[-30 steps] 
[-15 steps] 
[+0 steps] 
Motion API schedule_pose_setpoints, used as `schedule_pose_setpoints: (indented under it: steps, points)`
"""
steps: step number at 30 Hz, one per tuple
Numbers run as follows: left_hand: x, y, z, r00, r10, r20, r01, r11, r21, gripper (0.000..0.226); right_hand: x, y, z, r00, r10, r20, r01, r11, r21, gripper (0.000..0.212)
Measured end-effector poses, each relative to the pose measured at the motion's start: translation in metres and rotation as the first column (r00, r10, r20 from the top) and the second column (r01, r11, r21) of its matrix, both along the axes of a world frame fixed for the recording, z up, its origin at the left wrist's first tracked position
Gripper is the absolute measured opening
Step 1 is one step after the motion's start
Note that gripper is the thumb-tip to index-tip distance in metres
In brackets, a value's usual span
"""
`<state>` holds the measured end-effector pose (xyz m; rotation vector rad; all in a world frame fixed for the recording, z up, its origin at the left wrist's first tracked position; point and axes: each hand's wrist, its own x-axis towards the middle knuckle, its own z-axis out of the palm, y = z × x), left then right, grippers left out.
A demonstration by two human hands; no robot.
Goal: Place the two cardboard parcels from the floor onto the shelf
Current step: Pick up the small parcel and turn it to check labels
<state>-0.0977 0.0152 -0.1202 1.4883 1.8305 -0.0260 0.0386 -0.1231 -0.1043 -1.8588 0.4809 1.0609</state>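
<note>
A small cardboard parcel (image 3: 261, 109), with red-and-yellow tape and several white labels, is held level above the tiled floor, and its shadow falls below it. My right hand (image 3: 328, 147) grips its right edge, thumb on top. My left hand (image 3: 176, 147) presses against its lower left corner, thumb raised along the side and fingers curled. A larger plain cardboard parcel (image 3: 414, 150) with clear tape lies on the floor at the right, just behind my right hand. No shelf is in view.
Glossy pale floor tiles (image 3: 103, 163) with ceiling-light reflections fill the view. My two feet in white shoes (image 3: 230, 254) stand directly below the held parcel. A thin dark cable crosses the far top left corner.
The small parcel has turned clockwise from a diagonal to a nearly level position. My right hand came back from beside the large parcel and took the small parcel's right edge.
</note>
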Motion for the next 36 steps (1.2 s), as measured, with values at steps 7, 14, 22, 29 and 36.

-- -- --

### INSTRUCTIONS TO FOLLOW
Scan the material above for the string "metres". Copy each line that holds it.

### EXPECTED ANSWER
Measured end-effector poses, each relative to the pose measured at the motion's start: translation in metres and rotation as the first column (r00, r10, r20 from the top) and the second column (r01, r11, r21) of its matrix, both along the axes of a world frame fixed for the recording, z up, its origin at the left wrist's first tracked position
Note that gripper is the thumb-tip to index-tip distance in metres

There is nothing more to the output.